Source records
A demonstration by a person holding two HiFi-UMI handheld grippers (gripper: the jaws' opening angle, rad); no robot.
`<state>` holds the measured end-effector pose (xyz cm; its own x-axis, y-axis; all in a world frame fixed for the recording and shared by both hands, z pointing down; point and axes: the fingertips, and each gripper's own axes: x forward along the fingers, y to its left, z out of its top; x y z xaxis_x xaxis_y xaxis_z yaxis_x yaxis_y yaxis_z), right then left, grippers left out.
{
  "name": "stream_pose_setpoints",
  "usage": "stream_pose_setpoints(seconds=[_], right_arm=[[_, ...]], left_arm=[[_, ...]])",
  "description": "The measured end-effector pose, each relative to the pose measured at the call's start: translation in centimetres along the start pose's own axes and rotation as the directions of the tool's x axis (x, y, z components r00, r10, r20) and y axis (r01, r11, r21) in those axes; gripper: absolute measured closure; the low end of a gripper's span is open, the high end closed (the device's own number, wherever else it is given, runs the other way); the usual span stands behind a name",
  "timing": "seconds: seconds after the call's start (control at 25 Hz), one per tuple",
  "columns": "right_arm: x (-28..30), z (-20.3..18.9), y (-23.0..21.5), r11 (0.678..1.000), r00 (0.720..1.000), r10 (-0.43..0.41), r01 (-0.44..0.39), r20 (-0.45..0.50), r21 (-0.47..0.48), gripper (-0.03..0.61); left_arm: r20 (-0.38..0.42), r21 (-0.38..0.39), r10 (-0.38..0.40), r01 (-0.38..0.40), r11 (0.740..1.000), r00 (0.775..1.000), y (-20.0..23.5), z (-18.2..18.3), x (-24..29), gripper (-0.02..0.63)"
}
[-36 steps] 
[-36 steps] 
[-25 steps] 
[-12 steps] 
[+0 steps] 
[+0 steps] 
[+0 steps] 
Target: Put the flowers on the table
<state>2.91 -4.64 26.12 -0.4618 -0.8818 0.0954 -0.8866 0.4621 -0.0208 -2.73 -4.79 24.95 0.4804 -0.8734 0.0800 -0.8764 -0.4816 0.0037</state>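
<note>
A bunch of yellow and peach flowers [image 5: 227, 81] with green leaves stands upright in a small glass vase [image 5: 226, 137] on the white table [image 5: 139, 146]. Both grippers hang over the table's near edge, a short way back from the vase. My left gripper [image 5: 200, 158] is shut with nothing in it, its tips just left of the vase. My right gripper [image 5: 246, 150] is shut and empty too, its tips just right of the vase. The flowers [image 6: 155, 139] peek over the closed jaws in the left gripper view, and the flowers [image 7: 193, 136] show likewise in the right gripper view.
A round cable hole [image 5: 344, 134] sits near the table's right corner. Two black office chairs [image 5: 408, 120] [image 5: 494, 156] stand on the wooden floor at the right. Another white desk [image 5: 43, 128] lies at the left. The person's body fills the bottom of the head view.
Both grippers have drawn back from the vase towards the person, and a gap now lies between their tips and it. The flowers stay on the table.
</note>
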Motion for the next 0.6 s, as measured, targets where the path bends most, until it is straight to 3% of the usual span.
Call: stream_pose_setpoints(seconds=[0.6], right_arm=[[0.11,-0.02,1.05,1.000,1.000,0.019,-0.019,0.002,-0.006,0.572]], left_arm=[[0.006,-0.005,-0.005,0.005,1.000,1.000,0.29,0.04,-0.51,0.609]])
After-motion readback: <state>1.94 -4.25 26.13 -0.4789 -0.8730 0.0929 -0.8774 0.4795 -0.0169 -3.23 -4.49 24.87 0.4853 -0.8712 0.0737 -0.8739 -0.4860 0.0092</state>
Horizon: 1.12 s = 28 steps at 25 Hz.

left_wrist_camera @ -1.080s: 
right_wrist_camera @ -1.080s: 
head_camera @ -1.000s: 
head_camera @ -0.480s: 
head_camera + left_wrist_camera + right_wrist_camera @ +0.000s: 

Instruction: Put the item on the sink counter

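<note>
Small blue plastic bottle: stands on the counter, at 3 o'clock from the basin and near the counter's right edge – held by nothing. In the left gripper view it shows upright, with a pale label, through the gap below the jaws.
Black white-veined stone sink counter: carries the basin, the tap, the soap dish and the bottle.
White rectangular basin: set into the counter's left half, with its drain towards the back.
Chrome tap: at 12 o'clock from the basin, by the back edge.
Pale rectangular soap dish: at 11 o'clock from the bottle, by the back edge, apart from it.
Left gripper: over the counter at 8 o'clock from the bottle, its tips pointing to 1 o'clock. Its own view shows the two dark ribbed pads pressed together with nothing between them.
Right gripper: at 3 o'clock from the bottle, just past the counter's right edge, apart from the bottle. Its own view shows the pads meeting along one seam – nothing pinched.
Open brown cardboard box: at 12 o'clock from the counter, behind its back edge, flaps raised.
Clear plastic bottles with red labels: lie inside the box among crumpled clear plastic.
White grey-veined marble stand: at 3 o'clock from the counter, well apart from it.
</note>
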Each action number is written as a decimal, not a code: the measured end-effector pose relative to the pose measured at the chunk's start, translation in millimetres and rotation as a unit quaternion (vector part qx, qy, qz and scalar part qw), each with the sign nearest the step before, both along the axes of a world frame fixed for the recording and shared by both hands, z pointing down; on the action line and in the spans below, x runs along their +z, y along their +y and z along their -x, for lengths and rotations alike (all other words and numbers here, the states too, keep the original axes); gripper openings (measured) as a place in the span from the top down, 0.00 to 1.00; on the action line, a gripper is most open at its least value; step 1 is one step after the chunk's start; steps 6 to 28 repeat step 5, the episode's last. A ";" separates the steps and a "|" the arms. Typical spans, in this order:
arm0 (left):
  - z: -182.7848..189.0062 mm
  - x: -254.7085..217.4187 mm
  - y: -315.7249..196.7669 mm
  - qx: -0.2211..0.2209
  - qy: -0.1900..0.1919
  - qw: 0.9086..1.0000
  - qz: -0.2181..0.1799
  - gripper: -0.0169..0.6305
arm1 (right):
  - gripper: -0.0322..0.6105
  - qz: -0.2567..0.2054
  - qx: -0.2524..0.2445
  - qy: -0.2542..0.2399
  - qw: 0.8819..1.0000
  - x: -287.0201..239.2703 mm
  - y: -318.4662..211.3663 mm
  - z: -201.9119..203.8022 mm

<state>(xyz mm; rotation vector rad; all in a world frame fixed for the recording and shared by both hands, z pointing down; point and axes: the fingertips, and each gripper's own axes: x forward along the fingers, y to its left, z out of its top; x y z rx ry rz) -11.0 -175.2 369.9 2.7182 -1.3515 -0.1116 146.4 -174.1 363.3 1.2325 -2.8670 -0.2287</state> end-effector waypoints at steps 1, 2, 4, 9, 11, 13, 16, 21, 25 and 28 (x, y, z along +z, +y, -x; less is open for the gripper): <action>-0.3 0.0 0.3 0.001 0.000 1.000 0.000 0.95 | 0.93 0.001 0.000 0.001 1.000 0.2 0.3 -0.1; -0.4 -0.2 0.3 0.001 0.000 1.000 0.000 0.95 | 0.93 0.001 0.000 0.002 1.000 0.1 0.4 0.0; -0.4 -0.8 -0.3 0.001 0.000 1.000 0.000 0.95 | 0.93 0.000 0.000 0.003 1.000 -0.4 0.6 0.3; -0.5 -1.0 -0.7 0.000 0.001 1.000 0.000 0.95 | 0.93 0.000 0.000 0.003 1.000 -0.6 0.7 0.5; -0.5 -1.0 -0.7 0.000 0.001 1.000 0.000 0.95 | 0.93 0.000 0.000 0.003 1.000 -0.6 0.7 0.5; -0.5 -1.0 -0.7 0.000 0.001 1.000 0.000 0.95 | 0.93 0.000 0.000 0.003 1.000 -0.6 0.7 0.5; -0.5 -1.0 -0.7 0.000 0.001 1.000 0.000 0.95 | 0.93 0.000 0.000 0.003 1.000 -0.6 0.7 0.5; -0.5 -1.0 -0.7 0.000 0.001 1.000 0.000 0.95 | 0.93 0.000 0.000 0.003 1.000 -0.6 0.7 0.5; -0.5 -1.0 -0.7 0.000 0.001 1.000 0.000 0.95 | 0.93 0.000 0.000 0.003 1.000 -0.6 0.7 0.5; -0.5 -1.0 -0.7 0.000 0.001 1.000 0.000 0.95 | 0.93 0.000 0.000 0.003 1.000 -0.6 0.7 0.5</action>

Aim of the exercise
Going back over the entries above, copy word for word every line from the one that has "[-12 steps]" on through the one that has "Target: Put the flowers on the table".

Response for this exercise
[-12 steps] 
[+0 steps] 
[+0 steps] 
[+0 steps] 
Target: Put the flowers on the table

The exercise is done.